Et puis, remarquez encore ceci, ce prince, puisqu'on attache tant d'importance a rappeler ce titre, etait un prince revolutionnaire, un membre d'une dynastie parvenue, un prince sorti de la revolution, et qui, loin d'etre la negation de cette revolution, en etait l'affirmation. Voila pourquoi nous l'avions nomme. Dans ce condamne politique, il y avait une intelligence; dans ce prince, il y avait un democrate. Nous avons espere en lui.

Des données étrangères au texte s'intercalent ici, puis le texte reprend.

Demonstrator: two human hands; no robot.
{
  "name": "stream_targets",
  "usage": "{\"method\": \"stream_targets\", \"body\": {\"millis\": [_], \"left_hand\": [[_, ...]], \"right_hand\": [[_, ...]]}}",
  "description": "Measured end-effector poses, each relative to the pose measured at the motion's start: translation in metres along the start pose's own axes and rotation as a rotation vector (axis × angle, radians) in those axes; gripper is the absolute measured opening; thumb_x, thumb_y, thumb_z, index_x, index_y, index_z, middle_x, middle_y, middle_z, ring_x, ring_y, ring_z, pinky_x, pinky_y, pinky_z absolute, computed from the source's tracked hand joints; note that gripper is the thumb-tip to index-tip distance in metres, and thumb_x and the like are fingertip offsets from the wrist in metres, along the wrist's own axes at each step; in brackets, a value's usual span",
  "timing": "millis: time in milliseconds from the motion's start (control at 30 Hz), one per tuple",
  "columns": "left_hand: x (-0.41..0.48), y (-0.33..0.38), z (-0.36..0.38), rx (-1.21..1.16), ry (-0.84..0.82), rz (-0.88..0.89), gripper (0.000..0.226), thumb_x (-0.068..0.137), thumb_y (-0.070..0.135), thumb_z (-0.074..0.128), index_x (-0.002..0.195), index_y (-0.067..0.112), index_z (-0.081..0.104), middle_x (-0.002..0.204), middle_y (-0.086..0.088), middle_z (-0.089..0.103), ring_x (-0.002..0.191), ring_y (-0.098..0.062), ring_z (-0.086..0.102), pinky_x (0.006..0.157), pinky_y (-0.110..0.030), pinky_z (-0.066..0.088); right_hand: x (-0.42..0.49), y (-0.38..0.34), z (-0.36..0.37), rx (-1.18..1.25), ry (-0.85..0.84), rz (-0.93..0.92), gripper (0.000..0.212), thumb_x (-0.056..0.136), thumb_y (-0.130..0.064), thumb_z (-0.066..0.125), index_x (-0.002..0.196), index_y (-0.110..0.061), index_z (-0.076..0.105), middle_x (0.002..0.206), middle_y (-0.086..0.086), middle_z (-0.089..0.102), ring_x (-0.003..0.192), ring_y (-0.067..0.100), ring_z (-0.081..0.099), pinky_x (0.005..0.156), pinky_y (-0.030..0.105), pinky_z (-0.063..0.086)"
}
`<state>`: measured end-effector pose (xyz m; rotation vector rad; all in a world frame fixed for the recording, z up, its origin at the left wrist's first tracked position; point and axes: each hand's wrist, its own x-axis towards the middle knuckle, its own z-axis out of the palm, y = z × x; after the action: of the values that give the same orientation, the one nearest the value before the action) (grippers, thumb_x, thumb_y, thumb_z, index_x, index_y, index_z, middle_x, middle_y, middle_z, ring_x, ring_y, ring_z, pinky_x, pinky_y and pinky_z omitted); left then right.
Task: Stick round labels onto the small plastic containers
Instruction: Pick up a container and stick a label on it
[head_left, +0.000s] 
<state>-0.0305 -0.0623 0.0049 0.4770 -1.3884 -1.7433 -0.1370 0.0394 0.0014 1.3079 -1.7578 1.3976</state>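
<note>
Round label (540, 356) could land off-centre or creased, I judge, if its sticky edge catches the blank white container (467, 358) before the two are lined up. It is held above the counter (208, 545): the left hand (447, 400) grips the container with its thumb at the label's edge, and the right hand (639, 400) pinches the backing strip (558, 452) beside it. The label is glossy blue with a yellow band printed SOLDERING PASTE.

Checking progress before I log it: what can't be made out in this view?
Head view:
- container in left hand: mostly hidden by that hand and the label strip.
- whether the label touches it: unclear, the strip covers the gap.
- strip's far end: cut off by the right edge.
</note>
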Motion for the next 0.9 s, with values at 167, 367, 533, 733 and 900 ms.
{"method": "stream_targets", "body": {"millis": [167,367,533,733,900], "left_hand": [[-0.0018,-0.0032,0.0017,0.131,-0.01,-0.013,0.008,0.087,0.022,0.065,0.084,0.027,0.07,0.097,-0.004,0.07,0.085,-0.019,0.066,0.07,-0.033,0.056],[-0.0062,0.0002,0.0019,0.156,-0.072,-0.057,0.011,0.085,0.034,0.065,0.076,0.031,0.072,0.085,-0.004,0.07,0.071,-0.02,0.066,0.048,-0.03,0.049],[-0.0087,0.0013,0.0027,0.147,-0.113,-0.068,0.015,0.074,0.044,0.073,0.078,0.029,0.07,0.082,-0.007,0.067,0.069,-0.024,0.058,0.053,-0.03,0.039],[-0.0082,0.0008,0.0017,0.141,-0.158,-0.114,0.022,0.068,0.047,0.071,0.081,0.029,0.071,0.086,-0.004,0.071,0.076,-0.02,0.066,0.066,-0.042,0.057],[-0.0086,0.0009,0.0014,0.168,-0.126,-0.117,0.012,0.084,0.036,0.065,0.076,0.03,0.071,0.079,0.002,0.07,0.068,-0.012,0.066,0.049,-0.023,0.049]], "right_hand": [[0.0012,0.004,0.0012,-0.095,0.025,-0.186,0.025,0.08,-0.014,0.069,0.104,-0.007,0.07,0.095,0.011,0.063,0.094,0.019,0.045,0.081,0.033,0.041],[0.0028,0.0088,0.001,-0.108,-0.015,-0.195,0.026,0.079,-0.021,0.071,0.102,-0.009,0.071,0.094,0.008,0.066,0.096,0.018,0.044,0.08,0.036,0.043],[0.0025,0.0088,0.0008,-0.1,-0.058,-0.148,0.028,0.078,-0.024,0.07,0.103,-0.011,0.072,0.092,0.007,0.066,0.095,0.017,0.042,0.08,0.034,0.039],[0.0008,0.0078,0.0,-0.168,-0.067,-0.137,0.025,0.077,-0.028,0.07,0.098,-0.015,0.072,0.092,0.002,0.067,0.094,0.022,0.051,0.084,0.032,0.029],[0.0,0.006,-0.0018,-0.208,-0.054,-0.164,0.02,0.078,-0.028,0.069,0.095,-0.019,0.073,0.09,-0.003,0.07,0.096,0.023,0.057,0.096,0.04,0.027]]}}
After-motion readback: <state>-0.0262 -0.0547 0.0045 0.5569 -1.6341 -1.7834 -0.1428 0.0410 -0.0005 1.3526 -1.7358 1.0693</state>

Nous avons ete trompes dans nos esperances. Ce que nous attendions de l'homme, nous l'avons attendu en vain; tout ce que le prince pouvait faire, il l'a fait, et il continue en demandant la dotation. Tout autre, a sa place, ne le pourrait pas, ne le voudrait pas, ne l'oserait pas. Je suppose le general Changarnier au pouvoir. Il suivrait probablement la meme politique que M. Bonaparte, mais il ne songerait pas a venir vous demander 2 millions a ajouter a 1,200,000 francs, par cette raison fort simple qu'il ne saurait reellement, lui, simple particulier avant son election, que faire d'une pareille liste civile. M. Changarnier n'aurait pas besoin de faire crier vive l'Empereur! autour de lui. C'est donc le prince, le prince seul, qui a besoin de 2 millions. Le premier Napoleon lui-meme, dans une position analogue, se contenta de 500,000 francs, et, loin de faire des dettes, il payait tres noblement, avec cette somme, celles de ses generaux.
Arretons ces deplorables tendances; disons par notre vote: Assez! assez!
Qui a rouvert ce debat? Est-ce vous? Est-ce nous? Si ranimer cette discussion, c'est faire acte de mauvais citoyen, comme on vient de le dire, est-ce a nous qu'on peut adresser ce reproche? Non, non! Le mauvais citoyen, s'il y en a un, est ailleurs que dans l'assemblee.
Je termine ici ces quelques observations. Quand la majorite a vote la dotation la premiere fois, elle ne savait pas ce qui etait derriere.
Aujourd'hui vous le savez. La voter alors, c'etait de l'imprudence; la voter aujourd'hui, ce serait de la complicite.
Tenez, messieurs du parti de l'ordre, voulez-vous faire de l'ordre? acceptez la republique. Acceptez-la, acceptons-la tous purement, simplement, loyalement. Plus de princes, plus de dynasties, plus d'ambitions extra-constitutionnelles; je ne veux pas dire: plus de complots, mais je dirai plus de reves. Quand personne ne revera plus, tout le monde se calmera. Croyez-vous que ce soit un bon moyen de rassurer les interets et d'apaiser les esprits que de dire sans cesse tout haut: – Cela ne peut durer; et tout bas: – Preparons autre chose! – Messieurs, finissons-en. Toutes ces allures princieres, ces dotations tristement demandees et facheusement depensees, ces esperances qui vont on ne sait ou, ces aspirations a un lendemain dictatorial et par consequent revolutionnaire, c'est de l'agitation, c'est du desordre. Acceptons la republique. L'ordre, c'est le definitif.
On sait que l'assemblee refusa la dotation.